== DATA UNDER STUDY

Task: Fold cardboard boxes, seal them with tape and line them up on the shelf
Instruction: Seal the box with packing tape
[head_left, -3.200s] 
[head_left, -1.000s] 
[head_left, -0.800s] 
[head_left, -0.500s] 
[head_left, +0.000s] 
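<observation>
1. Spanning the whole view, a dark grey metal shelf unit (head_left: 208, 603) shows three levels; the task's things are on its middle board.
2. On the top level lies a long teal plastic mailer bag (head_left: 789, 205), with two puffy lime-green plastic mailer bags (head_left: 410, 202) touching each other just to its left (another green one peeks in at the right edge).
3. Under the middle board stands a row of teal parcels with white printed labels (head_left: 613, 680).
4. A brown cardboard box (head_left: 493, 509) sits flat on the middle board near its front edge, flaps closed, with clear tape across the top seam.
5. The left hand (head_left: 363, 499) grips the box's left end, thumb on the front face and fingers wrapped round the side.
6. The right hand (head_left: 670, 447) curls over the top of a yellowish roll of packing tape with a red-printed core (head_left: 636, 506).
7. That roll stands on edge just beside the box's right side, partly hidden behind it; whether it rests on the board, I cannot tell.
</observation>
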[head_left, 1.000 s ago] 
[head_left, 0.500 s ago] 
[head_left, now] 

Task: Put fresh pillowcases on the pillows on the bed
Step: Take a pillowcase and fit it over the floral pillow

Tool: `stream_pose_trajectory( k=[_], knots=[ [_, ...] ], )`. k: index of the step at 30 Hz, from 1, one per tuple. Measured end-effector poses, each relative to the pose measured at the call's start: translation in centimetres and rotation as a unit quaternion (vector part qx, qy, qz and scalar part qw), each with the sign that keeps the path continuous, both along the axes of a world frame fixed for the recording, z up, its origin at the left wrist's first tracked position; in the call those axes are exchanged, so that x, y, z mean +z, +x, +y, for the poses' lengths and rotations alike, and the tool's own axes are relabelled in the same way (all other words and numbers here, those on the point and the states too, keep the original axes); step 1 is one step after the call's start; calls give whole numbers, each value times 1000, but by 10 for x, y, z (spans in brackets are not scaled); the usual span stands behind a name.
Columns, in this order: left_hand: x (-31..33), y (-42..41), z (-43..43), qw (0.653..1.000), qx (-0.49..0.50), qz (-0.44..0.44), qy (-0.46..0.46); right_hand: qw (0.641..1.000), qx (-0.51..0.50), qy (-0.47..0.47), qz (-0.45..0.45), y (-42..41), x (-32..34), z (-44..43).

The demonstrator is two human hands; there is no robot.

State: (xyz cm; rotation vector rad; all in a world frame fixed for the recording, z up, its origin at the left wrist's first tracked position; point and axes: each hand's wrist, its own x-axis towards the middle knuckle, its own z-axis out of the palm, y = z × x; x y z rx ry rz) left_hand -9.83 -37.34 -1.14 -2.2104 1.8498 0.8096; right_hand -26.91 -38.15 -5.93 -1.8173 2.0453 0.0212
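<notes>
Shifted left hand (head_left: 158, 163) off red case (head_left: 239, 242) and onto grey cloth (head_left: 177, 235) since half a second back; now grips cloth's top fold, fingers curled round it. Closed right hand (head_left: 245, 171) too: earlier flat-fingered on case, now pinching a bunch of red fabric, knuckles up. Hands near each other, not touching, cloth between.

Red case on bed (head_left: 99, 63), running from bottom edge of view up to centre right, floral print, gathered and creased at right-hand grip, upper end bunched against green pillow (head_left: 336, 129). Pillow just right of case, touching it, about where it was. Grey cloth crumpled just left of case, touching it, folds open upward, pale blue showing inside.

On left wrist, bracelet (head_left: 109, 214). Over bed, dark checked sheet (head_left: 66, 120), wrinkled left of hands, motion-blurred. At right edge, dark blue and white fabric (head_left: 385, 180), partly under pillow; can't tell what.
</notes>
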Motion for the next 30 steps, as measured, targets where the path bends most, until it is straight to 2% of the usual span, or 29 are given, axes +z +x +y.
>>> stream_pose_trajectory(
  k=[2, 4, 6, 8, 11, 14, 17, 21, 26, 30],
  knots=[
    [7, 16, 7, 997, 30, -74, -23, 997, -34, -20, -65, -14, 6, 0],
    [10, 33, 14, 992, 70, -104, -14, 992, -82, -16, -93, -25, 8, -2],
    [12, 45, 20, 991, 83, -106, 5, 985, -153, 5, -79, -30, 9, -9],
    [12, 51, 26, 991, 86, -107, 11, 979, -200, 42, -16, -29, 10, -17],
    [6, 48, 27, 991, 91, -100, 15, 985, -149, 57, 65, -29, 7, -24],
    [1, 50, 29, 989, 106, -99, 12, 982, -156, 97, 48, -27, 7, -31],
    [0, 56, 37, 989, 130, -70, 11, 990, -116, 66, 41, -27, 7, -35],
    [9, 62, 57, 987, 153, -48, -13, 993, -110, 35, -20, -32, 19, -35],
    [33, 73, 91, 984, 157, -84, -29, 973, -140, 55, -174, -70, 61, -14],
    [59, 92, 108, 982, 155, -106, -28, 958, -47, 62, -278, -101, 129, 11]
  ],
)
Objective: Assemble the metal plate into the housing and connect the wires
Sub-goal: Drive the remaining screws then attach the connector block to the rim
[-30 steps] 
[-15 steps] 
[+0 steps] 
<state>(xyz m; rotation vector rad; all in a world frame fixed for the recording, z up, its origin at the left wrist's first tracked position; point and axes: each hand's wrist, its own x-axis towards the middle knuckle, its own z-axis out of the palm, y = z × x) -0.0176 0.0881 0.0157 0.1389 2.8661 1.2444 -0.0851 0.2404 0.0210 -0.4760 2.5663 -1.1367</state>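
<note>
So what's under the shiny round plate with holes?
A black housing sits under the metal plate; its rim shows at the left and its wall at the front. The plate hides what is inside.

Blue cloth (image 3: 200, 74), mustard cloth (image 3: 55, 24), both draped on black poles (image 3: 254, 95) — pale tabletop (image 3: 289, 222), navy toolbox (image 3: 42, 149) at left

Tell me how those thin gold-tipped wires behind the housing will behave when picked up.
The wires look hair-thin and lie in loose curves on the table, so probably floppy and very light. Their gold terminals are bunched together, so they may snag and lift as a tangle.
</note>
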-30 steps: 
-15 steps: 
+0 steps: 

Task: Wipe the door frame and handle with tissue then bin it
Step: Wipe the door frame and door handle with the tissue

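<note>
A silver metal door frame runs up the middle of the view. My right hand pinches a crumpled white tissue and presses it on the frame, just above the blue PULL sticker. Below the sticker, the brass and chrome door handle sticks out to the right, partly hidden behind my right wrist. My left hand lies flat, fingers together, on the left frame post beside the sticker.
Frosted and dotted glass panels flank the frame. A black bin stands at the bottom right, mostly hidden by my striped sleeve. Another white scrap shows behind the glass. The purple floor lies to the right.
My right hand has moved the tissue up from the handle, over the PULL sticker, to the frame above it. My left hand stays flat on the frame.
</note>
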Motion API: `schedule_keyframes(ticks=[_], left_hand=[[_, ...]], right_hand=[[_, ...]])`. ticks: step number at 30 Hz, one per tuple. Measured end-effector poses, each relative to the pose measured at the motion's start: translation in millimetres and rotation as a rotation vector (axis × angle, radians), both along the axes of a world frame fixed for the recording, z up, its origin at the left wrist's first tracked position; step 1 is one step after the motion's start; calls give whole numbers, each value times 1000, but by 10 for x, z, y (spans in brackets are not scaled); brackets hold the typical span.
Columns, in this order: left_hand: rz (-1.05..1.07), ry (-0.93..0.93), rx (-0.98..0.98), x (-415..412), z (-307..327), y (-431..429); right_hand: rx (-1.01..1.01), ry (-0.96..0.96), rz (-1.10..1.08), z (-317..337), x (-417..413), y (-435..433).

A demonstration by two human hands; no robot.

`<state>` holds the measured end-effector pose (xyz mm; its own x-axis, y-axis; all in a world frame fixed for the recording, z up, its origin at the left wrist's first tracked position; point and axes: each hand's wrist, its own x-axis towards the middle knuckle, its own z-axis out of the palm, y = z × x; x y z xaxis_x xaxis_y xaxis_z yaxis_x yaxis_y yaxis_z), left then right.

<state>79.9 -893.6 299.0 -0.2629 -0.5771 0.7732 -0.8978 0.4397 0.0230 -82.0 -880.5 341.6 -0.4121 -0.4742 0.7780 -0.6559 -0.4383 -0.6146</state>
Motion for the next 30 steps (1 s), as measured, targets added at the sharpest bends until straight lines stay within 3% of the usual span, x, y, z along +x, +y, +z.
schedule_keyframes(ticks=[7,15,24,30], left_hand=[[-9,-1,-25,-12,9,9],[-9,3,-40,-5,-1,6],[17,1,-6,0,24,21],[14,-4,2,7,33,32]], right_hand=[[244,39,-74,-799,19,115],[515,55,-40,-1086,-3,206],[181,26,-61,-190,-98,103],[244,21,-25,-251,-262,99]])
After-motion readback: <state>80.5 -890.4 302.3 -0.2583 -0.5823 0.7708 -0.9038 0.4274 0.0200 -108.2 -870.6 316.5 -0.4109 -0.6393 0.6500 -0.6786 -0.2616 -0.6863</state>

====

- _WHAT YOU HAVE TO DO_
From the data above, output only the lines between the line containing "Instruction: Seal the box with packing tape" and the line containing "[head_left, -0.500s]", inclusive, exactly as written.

- _TASK OUTPUT_
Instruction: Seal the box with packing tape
[head_left, -3.200s] 
[head_left, -1.000s] 
[head_left, -0.800s] 
[head_left, -0.500s] 

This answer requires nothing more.